Introduction to Julia

Outline

  • Julia as a language for numerical Computation
  • Functional aspects
  • Types
  • Multiple Dispatch
  • Parallelism
  • Extensibility

A language for numerical computation

Julia's syntax is very similar to langages as Matlab, Python or Scilab, so switching to Julia is fast

  • do not require vectorized code to run fast using a LLVM-JIT compiler

In [1]:
using LinearAlgebra, Test
function f1(n::Int)
    A=zeros(Int64, n,n);
    for j=1:n ## Fortran Loop Style  !!!!
        for i=1:n
            A[i,j] = i^j
        end
    end
    return A
end    
@elapsed f1(10^4)


Out[1]:
1.377285742

In [2]:
function f2(n::Int) 
   A = collect(1:n).^collect(1:n)'
   return A
end
#@test f1(3) == f2(3)
@elapsed f2(10^4)


Out[2]:
1.445059204
  • structs have a objects semantic value (i.e. references)

In [3]:
a = [1,2]
b = a 
a[1] = 4
b


Out[3]:
2-element Array{Int64,1}:
 4
 2
  • indices start to 1 and finish to end and use brackets [,] for indexing

In [4]:
a = rand(2,2)
a[:, end] .= 1
a


Out[4]:
2×2 Array{Float64,2}:
 0.890128  1.0
 0.654133  1.0
  • it supports broadcasting, ie. (1,n) and (m, n)(m,n) and (m,n)

In [5]:
using Statistics
a=rand(3,3)
μ=mean(a, dims=1)
mean(a.-μ, dims=1)


Out[5]:
1×3 Array{Float64,2}:
 1.85037e-17  1.11022e-16  1.85037e-17
  • 1D arrays support

In [6]:
typeof(rand(3,1))


Out[6]:
Array{Float64,2}

In [7]:
typeof(rand(3))


Out[7]:
Array{Float64,1}
  • Unicode symbol for notation and some operations

In [8]:
Complex(-1)


Out[8]:
0.0 + 1.0im

Functionals aspects

  • list comprehensions

In [9]:
hilbert(n::Int) = reshape([ 1//(i+j-1) for i=1:n for j=1:n],n,n)
H₃=hilbert(3) 
det(H₃)


Out[9]:
1//2160
  • Anonymous functions : (x -> x*x)(2)
  • supports for map, reduce, filter functions

In [10]:
# seeking integers between squares and cubes
supSquares = filter(x->abs((x-1)-round((x-1))) < 1e-12, 1:100)
infCubes = filter(x->abs((x+1)-round((x+1))) < 1e-12, 1:100)
ξ = intersect(supSquares, infCubes)


Out[10]:
1-element Array{Int64,1}:
 26
  • functions support variadic arguments (using tuples or names)
  • functions are not supposed to modify their arguments, otherwise they follow the ! convention like sort!

In [11]:
s=[4,1,3]; println("sort(s)=",sort(s));println("s=",s); sort!(s); println("s=",s)


sort(s)=[1, 3, 4]
s=[4, 1, 3]
s=[1, 3, 4]
  • support metaprogramming : like in Lisp "Code is data and data is code"

In [12]:
e = :(2+2); println(typeof(e)); println(e.args); println(eval(e))


Expr
Any[:+, 2, 2]
4

Types

Julia has a hierarchy of types defined by a graph with Any as a root


In [13]:
subtypes(Real)


Out[13]:
4-element Array{Any,1}:
 AbstractFloat     
 AbstractIrrational
 Integer           
 Rational          

In [83]:
println("supertype of Real → ", supertype(Real))
println("supertype of Number → ",supertype(Number))

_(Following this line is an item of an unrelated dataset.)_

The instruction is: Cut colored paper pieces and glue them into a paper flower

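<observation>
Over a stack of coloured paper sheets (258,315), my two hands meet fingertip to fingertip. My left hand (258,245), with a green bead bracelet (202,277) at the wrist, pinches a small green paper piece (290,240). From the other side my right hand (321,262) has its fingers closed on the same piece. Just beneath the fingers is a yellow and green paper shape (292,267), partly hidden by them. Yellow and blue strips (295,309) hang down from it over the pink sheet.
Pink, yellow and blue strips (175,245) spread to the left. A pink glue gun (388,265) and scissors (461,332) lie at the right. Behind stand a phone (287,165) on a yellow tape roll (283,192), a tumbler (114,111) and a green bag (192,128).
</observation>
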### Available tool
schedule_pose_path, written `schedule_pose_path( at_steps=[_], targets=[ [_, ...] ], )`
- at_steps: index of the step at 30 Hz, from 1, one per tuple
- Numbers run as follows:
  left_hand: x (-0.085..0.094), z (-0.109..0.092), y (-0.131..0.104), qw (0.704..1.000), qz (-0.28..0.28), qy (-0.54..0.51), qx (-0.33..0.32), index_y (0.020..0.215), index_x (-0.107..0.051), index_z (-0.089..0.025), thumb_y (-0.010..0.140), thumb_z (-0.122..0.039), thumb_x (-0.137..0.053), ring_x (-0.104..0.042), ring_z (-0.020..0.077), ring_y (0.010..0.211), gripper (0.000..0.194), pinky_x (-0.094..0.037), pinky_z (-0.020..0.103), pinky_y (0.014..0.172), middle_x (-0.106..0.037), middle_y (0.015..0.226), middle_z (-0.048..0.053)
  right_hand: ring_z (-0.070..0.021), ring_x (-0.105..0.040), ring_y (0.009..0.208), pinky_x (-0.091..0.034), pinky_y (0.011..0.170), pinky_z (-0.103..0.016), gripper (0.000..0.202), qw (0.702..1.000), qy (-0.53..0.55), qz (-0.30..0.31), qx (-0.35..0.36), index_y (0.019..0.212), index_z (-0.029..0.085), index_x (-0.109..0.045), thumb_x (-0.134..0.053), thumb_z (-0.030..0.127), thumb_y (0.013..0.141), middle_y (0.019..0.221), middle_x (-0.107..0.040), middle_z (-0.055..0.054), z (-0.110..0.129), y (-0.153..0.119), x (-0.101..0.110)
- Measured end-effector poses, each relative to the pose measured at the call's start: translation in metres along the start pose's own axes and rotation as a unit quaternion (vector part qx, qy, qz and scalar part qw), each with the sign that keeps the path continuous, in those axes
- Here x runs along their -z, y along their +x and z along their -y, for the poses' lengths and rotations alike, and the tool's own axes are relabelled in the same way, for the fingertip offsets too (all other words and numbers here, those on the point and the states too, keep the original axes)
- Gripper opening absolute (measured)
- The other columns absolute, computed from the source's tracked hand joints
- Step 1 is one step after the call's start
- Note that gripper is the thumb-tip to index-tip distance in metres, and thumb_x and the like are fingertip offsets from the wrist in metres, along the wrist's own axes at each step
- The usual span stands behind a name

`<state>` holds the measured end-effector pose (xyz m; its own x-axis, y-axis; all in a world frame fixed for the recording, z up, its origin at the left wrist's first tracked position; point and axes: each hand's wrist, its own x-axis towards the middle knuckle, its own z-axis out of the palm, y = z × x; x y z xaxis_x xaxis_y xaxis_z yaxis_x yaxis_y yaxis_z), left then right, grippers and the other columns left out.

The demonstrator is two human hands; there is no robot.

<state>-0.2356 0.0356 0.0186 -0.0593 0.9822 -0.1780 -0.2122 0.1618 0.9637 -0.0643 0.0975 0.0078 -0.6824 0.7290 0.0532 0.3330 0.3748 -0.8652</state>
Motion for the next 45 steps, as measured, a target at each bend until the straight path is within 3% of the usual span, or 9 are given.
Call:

supertype of Real → Number
supertype of Number → Any
  • x<:y is the operator for the relation "x is a subtype of y"

In [14]:
Int64 <: Real


Out[14]:
true
  • some types are abstract (e.g Real) → cannot be instantiate

In [15]:
typeof(Real(1.2))


Out[15]:
Float64

some types are concrete (e.g. Int64) → they have not subtype except Union{}


In [16]:
subtypes(Int64)


Out[16]:
0-element Array{Type,1}

In [17]:
Union{}<:Int64


Out[17]:
true

To extend basic types, Julia supports

  • composite types trough struct and mutable struct

In [85]:
struct zutos
    x::Int
    a::Array{Int64,1}
end 
w = zutos(2, [1,2])


Out[85]:
zutos(2, [1, 2])

In [86]:
w.x = 4


setfield! immutable struct of type zutos cannot be changed

Stacktrace:
 [1] setproperty!(::zutos, ::Symbol, ::Int64) at ./Base.jl:21
 [2] top-level scope at In[86]:1

In [87]:
append!(w.a,3)'


Out[87]:
1×3 Adjoint{Int64,Array{Int64,1}}:
 1  2  3
  • tuple types

In [21]:
typeof((3,"haha"))


Out[21]:
Tuple{Int64,String}

In [22]:
Tuple{Int64,String} <: Tuple{Real,String}


Out[22]:
true
  • union types

In [23]:
Real <: Union{String, Real}


Out[23]:
true
  • parametric types

In [24]:
struct tableau{T<:Number}
    n::Int64
    a::Ptr{T}
end
a = tableau{Int64}(10, 0)


Out[24]:
tableau{Int64}(10, Ptr{Int64} @0x0000000000000000)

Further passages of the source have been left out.